(WORK INSTRUCTION):
Using the entries below, output each line exactly from the first through the one that contains "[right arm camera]".

(RECORDS FOR THIS EXERCISE):
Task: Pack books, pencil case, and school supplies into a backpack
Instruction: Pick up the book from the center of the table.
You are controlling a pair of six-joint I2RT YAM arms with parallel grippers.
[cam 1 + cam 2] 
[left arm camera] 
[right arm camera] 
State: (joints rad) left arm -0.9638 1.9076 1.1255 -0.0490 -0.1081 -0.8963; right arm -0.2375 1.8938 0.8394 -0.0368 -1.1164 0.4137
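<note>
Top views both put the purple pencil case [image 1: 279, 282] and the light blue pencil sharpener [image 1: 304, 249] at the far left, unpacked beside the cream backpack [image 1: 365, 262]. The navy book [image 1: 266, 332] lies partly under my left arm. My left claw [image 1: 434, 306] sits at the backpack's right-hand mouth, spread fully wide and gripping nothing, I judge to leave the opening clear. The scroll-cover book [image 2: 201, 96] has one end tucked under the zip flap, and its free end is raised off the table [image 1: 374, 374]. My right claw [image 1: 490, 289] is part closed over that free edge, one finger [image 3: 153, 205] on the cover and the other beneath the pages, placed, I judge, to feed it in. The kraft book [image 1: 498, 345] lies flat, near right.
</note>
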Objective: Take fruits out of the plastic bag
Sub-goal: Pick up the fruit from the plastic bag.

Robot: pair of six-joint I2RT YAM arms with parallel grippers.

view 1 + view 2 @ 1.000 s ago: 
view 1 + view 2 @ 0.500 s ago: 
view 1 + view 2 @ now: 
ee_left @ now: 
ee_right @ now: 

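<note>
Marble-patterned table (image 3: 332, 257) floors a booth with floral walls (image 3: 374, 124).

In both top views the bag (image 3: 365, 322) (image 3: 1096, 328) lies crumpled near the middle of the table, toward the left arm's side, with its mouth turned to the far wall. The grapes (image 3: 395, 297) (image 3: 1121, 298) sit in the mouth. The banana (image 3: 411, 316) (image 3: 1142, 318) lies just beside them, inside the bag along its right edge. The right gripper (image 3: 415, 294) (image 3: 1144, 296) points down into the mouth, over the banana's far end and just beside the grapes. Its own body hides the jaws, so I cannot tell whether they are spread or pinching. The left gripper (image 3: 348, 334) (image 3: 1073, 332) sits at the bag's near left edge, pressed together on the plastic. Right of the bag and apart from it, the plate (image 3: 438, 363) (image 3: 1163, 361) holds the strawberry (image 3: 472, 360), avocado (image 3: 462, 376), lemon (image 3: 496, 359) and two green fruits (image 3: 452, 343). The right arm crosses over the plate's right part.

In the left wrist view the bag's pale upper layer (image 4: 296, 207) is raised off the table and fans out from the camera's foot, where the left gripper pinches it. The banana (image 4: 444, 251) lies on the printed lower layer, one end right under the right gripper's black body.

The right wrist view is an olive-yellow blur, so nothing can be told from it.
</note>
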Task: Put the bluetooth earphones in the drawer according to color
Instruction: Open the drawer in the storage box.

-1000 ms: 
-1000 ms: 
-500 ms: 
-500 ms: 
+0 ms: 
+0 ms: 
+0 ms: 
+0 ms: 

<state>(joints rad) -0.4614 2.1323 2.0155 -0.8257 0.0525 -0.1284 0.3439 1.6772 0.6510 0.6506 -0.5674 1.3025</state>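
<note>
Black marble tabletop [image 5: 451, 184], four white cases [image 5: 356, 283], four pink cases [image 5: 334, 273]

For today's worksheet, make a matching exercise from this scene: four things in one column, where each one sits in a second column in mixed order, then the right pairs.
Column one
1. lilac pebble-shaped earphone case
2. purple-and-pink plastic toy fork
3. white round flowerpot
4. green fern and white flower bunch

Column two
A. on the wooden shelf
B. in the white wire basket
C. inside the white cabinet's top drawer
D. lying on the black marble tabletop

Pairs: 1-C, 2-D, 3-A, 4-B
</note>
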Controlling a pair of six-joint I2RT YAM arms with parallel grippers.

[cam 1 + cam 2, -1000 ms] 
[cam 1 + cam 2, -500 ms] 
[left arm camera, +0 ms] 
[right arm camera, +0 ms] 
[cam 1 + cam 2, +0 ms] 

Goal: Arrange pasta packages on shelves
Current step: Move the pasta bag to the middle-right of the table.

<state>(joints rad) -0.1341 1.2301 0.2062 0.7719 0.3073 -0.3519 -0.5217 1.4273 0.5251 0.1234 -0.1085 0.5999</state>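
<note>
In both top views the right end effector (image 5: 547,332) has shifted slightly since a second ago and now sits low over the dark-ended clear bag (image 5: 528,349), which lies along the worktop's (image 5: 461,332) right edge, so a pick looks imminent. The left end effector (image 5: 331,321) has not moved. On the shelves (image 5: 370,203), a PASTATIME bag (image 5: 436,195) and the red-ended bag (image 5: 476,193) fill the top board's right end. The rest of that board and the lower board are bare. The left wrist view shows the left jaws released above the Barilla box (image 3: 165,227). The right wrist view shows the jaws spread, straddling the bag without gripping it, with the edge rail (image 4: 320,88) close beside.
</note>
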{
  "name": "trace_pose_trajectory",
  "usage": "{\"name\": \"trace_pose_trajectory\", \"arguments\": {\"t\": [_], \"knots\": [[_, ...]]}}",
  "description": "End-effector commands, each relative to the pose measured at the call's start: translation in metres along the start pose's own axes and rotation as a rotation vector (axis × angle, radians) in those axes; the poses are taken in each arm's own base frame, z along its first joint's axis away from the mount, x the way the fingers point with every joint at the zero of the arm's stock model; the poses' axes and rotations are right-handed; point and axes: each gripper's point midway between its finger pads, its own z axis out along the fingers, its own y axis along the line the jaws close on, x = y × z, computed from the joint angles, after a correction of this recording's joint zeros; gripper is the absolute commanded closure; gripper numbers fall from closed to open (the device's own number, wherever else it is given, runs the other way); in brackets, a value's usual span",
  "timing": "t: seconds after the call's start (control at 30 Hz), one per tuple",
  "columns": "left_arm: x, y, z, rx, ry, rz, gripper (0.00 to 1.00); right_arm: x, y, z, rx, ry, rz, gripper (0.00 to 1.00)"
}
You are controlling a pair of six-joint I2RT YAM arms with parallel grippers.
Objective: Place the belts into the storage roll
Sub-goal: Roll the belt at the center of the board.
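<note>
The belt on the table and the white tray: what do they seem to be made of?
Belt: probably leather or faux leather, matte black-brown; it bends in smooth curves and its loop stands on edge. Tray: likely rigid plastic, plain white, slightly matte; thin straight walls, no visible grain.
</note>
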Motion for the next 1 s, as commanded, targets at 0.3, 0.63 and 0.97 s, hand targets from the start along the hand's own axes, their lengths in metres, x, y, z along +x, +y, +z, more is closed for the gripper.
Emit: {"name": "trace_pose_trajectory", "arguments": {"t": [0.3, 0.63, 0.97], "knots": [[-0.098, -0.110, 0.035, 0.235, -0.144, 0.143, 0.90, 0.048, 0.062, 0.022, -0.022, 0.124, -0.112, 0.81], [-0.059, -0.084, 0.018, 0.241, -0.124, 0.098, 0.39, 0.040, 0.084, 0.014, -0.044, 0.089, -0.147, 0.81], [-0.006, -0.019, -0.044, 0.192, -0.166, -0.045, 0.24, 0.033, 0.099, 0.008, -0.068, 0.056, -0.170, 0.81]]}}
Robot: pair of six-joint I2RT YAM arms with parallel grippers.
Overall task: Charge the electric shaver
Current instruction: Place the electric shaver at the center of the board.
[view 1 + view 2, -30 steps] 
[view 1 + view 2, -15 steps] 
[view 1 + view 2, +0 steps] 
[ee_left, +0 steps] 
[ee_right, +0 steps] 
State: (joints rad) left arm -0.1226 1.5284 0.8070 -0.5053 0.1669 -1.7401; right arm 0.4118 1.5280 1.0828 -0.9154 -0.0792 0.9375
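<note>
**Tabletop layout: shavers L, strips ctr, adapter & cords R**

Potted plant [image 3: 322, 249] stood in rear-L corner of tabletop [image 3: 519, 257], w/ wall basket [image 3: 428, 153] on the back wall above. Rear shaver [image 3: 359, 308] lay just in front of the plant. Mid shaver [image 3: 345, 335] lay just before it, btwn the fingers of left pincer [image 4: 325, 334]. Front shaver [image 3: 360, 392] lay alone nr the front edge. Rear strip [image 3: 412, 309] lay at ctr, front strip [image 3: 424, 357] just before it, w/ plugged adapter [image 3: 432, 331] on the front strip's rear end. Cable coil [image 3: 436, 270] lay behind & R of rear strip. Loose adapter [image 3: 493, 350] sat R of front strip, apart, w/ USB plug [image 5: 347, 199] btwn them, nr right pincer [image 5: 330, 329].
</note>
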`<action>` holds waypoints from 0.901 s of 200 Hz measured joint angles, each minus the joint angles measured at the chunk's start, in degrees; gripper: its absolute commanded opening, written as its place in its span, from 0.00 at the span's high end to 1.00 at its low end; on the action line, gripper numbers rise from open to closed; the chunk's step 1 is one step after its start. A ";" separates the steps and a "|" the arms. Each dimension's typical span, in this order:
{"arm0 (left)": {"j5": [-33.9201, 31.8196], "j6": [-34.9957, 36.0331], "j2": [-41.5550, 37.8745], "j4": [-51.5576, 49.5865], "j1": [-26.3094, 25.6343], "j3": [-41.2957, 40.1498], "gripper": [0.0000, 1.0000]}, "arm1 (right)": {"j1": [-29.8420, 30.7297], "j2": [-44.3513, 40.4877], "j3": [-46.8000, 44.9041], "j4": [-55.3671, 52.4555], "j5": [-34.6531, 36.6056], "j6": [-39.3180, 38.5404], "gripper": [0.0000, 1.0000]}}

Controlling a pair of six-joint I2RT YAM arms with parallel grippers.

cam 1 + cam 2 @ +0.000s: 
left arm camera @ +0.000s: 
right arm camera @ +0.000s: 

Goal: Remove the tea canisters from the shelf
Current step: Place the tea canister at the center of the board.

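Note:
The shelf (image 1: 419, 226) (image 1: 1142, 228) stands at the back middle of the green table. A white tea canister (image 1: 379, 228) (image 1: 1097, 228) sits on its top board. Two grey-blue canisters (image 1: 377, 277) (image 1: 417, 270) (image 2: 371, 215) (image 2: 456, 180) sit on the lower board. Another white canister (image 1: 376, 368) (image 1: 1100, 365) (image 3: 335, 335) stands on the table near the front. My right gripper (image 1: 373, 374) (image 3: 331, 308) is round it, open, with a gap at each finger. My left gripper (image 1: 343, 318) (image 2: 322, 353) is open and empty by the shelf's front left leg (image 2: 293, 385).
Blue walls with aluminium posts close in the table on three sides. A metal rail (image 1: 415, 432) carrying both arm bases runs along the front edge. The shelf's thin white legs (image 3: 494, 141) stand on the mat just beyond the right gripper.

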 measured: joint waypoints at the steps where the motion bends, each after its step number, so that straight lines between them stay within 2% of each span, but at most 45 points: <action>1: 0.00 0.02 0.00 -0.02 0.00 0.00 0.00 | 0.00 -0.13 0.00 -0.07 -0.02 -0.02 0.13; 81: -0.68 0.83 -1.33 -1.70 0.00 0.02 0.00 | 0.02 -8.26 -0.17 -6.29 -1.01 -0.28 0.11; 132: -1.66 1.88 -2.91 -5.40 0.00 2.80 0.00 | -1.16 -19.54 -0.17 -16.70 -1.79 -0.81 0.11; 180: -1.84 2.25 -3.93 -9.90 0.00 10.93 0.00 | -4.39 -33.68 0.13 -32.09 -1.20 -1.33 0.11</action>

(RESPONSE TO THIS TASK):
Task: Pack books, pencil case, and school supplies into a backpack
Instruction: Pick up the book from the center of the table.
You are controlling a pair of six-joint I2RT YAM arms with parallel grippers.
[cam 1 + cam 2] 
[left arm camera] 
[right arm camera] 

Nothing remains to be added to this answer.